- **What to work on**: The listing below has to be output exactly as given, less its pictures.
%%
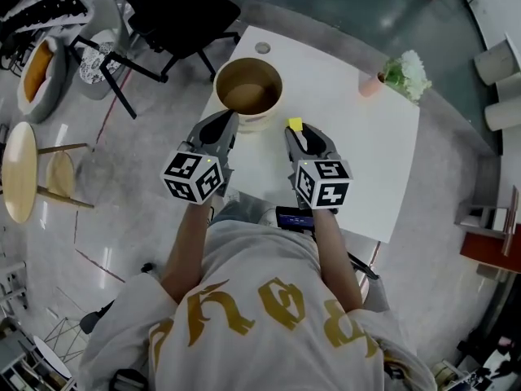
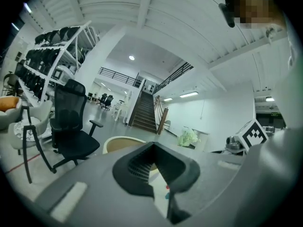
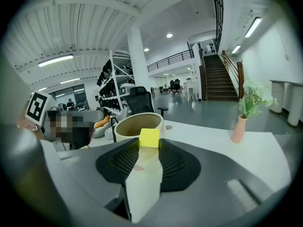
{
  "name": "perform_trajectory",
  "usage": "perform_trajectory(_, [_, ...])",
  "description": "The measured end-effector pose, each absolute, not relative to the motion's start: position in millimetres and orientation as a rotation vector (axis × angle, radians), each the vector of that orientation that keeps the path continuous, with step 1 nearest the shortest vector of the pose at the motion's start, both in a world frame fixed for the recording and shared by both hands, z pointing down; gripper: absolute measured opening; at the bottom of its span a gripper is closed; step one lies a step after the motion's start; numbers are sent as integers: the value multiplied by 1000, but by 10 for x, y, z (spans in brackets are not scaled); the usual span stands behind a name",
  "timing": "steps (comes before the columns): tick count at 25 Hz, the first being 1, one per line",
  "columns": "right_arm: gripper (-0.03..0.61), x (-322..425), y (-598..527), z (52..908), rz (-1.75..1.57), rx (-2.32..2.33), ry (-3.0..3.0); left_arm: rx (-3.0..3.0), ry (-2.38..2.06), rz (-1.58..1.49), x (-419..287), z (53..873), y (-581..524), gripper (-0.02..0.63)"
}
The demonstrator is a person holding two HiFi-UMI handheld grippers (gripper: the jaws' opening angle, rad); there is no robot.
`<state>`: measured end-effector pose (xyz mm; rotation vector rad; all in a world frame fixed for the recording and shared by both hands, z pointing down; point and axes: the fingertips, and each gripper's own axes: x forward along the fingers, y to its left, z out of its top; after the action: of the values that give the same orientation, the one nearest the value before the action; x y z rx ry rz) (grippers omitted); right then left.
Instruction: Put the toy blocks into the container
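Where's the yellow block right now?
In the head view, the yellow block is gripped at the tips of the right hand-held gripper, just right of the round container on the table.

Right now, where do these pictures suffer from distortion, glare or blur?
Head view: the polished floor shows bright glare patches. Left gripper view: fisheye bends the ceiling beams, corners go dark, and the left gripper near the lens is soft. Right gripper view: the yellow block is fairly sharp, the right gripper around it blurred.
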<state>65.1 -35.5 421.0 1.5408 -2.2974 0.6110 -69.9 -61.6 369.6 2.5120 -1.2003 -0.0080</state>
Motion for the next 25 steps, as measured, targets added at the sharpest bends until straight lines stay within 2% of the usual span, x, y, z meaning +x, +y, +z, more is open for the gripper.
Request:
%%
- **Response box**:
{
  "name": "perform_trajectory",
  "usage": "perform_trajectory(_, [_, ...])",
  "description": "The measured end-effector pose, each absolute, not relative to the motion's start: position in millimetres and orientation as a rotation vector (axis × angle, radians), each the vector of that orientation that keeps the path continuous, with step 1 nearest the shortest vector of the pose at the motion's start, both in a world frame fixed for the recording and shared by both hands, z pointing down; gripper: absolute measured opening; at the bottom of its span a gripper is closed; step one lies a step after the motion's start; numbers are sent as integers: the value multiplied by 1000, but by 10 for x, y, z (spans in brackets are not scaled); the usual span stands behind a name",
  "timing": "steps (comes before the columns): tick count at 25 Hz, the first being 1, one per line",
  "columns": "right_arm: gripper (-0.03..0.61), x (-322..425), y (-598..527), z (52..908), rz (-1.75..1.57), rx (-2.32..2.33), ry (-3.0..3.0); left_arm: rx (-3.0..3.0), ry (-2.38..2.06), rz (-1.58..1.49), x (-419..287), z (53..873), y (-581..524), gripper (-0.02..0.63)"
}
The demonstrator is a person holding two HiFi-UMI handheld grippers (gripper: the jaws' opening angle, rad); there is no robot.
`<state>`: measured end-effector pose (xyz mm; rotation vector rad; all in a world frame fixed for the recording and shared by both hands, z pointing down; point and axes: the fingertips, and each gripper's own axes: x forward along the fingers, y to its left, z out of its top; after the action: of the values that give the same orientation, the one nearest the value before the action; x y z rx ry rz) (grippers omitted); right then left.
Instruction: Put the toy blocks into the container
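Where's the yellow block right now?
In the head view, the yellow block is gripped at the tips of the right hand-held gripper, just right of the round container on the table.

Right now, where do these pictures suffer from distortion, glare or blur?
Head view: the polished floor shows bright glare patches. Left gripper view: fisheye bends the ceiling beams, corners go dark, and the left gripper near the lens is soft. Right gripper view: the yellow block is fairly sharp, the right gripper around it blurred.
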<state>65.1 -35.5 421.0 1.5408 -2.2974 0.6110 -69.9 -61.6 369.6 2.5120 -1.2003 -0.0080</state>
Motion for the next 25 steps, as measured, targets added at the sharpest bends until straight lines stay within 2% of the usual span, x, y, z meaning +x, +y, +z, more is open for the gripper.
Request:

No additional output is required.